INSTRUCTIONS TO FOLLOW: Nothing is needed except the lines below that run from the one with "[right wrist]" through the one with "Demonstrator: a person", repeated exactly.

SUPPLIED DATA:
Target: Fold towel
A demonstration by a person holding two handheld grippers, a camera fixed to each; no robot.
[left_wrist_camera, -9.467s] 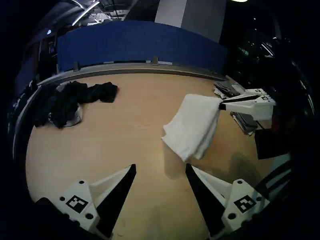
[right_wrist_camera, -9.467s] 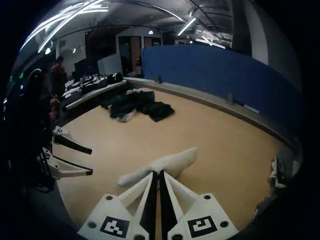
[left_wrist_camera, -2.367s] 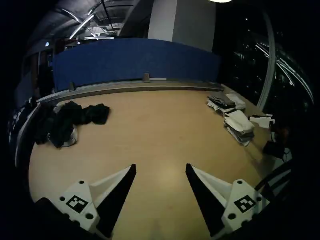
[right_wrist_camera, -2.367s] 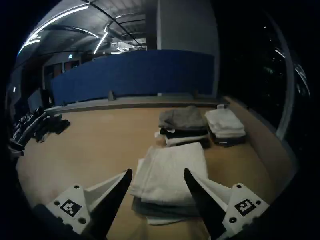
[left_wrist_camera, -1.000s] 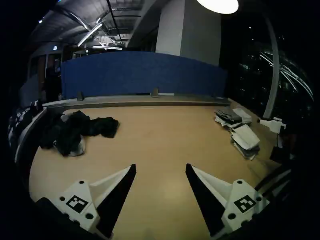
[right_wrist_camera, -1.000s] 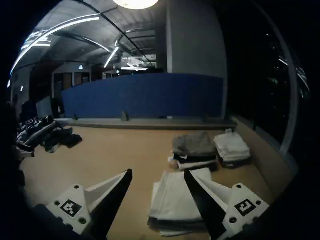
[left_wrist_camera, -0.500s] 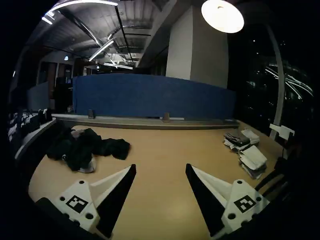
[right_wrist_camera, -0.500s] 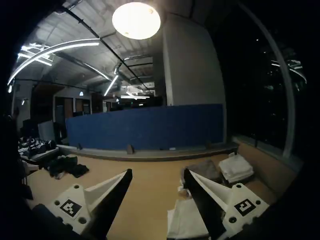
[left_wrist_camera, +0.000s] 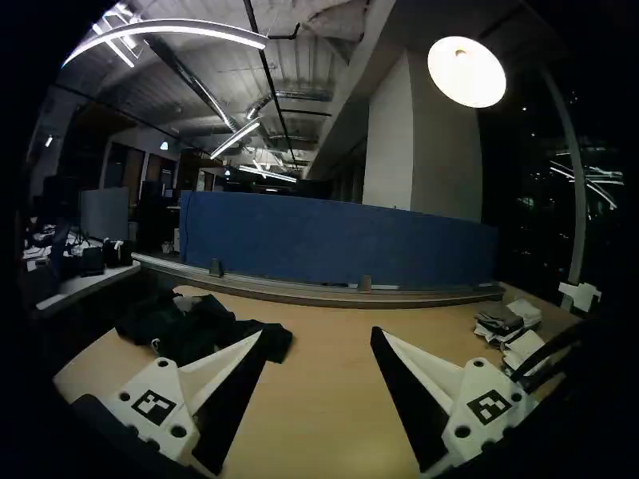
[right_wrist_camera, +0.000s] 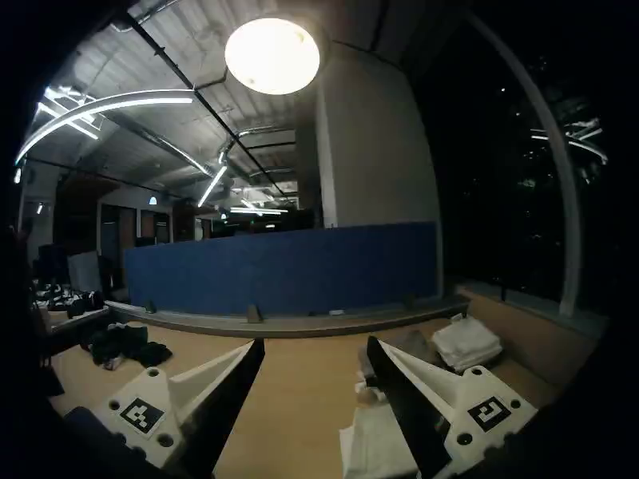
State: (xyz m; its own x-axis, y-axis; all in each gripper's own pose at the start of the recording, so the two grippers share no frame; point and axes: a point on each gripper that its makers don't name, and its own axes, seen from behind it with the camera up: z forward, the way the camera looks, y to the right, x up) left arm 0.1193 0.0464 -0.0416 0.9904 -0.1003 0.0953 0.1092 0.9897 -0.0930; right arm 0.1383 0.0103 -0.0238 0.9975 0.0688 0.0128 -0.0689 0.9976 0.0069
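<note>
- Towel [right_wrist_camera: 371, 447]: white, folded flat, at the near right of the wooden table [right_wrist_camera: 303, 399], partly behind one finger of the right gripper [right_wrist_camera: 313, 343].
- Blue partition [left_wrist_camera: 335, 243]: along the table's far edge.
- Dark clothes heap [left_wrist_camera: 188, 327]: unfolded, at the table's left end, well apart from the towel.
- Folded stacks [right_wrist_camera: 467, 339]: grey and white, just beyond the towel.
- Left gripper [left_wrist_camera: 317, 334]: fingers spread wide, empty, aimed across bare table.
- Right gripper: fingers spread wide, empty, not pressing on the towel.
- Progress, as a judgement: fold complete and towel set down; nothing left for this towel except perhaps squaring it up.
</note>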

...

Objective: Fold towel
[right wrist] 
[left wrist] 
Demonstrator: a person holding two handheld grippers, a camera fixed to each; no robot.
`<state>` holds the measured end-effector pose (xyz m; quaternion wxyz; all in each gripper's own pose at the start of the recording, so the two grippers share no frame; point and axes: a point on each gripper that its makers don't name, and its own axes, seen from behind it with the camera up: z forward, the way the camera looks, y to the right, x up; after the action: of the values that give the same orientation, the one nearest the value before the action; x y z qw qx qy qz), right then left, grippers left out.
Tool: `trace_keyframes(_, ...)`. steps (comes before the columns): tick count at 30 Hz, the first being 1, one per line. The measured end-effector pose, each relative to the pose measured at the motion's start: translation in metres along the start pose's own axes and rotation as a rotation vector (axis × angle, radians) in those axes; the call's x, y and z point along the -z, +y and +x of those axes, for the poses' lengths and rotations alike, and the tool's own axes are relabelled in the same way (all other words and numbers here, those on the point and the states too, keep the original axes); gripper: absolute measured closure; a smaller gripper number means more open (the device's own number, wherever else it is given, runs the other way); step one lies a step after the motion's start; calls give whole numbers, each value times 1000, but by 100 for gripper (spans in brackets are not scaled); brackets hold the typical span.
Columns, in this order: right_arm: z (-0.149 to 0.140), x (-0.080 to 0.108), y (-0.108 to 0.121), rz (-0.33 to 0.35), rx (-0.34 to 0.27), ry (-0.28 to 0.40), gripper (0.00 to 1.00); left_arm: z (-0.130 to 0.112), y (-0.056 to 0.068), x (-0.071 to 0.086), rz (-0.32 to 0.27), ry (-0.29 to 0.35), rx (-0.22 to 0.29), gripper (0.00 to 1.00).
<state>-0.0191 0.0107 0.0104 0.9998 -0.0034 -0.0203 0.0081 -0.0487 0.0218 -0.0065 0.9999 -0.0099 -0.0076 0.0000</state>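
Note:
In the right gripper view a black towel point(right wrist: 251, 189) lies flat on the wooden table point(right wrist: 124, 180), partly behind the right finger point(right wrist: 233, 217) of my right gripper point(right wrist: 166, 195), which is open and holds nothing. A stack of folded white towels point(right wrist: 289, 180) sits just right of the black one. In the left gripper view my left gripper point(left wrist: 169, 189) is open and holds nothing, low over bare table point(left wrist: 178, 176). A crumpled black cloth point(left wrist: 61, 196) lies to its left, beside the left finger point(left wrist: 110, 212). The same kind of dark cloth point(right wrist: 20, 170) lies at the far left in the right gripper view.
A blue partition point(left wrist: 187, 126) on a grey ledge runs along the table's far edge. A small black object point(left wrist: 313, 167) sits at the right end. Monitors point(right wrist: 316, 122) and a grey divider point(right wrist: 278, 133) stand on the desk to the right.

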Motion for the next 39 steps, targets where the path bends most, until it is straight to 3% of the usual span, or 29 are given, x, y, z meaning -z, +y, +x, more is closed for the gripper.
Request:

COMPLETED TASK:
[right wrist] 
[left wrist] 
Demonstrator: a person holding two handheld grippers, a camera fixed to each; no robot.

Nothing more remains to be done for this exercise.